Start of Input data

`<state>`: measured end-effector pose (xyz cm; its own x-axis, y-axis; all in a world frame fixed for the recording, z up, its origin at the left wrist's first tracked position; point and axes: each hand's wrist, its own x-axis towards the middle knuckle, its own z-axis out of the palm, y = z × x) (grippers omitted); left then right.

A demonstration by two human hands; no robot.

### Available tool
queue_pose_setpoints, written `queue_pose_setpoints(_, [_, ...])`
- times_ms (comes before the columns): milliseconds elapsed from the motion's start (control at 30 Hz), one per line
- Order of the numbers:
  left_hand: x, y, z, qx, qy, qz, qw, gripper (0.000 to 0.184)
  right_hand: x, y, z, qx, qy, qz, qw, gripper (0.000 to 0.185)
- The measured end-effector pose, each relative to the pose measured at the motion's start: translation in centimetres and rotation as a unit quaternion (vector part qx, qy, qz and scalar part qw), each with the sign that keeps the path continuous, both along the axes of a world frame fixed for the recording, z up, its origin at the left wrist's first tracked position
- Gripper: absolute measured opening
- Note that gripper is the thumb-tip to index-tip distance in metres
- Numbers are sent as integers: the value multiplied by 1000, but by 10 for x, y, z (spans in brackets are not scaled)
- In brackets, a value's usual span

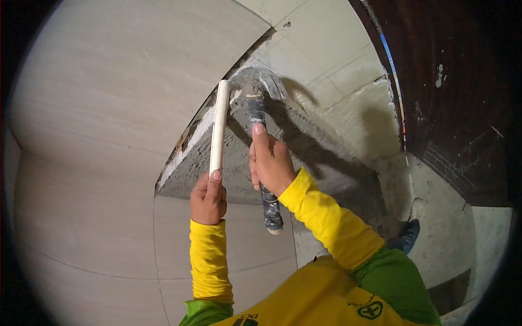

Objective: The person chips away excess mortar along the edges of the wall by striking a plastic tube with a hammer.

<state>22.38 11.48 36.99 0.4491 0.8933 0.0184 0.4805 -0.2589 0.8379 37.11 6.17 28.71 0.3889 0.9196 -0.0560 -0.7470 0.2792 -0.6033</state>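
From the head view, we had the left hand [208, 198] pinching a white strip [219, 125] and the right hand [270, 163] wrapped around a hammer [256, 108], both tools over rough grey mortar [187, 176]. Beige tiles [109, 98] looked already set; the mortar beside them was uncovered, and the strip, we judged, unfixed.

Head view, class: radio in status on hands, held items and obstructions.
Left hand holding white strip. Right hand gripping black-handled hammer. No obstruction visible between them.
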Motion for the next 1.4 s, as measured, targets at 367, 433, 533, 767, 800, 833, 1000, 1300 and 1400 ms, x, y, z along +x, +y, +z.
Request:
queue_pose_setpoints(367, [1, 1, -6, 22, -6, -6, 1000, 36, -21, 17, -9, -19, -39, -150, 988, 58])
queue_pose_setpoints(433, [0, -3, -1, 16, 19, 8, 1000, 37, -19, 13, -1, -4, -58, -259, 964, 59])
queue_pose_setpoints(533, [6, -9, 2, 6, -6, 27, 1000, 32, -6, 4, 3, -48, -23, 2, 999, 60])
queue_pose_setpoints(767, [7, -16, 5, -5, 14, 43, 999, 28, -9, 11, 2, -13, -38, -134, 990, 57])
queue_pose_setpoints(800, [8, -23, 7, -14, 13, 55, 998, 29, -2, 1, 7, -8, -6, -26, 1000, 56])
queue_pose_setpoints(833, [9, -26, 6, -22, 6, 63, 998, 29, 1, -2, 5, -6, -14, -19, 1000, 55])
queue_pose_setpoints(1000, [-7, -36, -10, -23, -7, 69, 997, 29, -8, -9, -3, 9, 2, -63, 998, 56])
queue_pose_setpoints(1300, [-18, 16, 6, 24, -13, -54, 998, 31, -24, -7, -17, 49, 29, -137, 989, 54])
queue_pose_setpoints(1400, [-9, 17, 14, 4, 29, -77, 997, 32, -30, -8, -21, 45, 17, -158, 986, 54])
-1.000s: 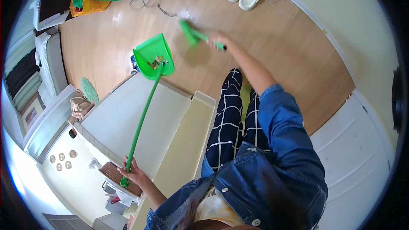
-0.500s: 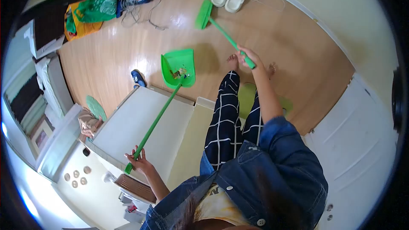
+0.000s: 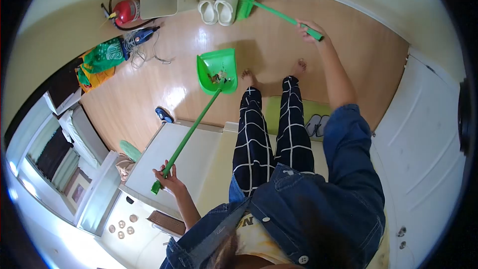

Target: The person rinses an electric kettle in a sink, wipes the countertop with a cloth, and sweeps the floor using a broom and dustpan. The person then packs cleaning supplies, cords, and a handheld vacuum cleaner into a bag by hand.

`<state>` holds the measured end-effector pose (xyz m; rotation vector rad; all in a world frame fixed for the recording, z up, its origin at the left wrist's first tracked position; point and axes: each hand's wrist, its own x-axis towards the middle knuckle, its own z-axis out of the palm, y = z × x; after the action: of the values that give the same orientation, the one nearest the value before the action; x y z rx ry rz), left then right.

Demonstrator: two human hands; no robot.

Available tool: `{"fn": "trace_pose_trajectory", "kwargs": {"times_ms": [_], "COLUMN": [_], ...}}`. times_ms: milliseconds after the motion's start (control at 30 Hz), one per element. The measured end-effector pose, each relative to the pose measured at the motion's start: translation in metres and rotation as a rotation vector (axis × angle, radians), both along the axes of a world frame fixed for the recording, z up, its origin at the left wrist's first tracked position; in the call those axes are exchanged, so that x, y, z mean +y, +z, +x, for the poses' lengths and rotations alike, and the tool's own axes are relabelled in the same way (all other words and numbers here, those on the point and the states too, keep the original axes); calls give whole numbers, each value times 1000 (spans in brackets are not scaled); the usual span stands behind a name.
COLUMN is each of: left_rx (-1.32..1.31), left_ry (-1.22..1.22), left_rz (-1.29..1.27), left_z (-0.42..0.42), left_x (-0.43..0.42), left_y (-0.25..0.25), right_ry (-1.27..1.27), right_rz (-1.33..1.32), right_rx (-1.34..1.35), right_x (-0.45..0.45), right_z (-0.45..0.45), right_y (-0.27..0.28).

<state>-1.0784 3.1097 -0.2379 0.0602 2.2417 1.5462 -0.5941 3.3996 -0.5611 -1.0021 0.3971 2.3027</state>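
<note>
My left hand (image 3: 170, 178) is closed around the handle of a long green dustpan (image 3: 228, 60). Its pan rests on the wood floor with a small heap of debris (image 3: 217, 76) inside, near the handle joint. My right hand (image 3: 309, 30) grips the green handle of a broom (image 3: 246, 2) close to its end. The broom head stands against the far wall, just right of a pair of white clogs (image 3: 226, 7). My bare feet are on the floor between pan and broom handle.
A beige bin (image 3: 167, 0) and a red fire extinguisher (image 3: 126, 11) stand along the far wall. Bags (image 3: 104, 57) and tangled cords lie at left. A blue slipper (image 3: 164, 114) sits beside the white cabinet (image 3: 172, 157). Behind my feet are a green mat (image 3: 273, 114) and grey slippers (image 3: 313, 124).
The broom has gone from left of the clogs to their right, against the wall, with my right hand moving outward. My view has shifted, and my feet stand farther apart. The dustpan stays held.
</note>
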Motion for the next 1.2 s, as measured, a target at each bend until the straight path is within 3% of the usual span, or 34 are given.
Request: {"fn": "trace_pose_trajectory", "kwargs": {"times_ms": [267, 433, 533, 633, 700, 767, 800, 833, 900, 967, 1067, 1133, 1200], "left_rx": [-23, -55, -65, -56, -40, -42, -35, -29, -15, -9, -5, -2, 2], "left_ry": [-123, -185, -249, -284, -292, -327, -346, -359, -368, -384, -418, -442, -436], "left_rz": [2, 5, 5, -3, -12, -24, -19, -30, -34, -66, -76, -60, -69], "left_z": [60, 78, 89, 97, 105, 113, 117, 122, 130, 135, 137, 131, 129], "left_x": [57, 84, 95, 101, 105, 112, 117, 123, 132, 136, 139, 141, 148], "left_y": [26, 24, 23, 23, 18, 12, 8, 6, 7, 16, 27, 29, 31], "right_ry": [-152, -125, -77, -25, 160, 61, 51, 40, 134, 14, -260, -244, -346], "right_rz": [9, -54, 42, -24, 60, 28, 101, 180, 147, 78, -43, -143, -168], "right_rx": [201, 57, 169, -523, -857, -656, -485, -312, -511, -393, 7, -353, -352], "right_x": [-52, -102, -154, -175, -178, -160, -150, -134, -99, -82, -133, -166, -166], "right_z": [106, 202, 260, 240, 195, 155, 148, 146, 138, 166, 205, 163, 100], "right_y": [8, 31, 3, 79, 129, 172, 163, 142, 83, 63, 20, 63, 139]}}
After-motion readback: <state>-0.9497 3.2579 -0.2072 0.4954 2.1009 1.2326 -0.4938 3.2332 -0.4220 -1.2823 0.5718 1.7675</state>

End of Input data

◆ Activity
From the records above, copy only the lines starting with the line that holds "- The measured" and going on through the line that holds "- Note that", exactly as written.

◆ Reply
- The measured end-effector pose, each relative to the pose measured at the motion's start: translation in centimetres and rotation as a unit quaternion (vector part qx, qy, qz and scalar part qw), each with the sign that keeps the path continuous, both along the axes of a world frame fixed for the recording, z up, its origin at the left wrist's first tracked position
- Gripper: absolute measured opening
- Note that gripper is the thumb-tip to index-tip distance in metres

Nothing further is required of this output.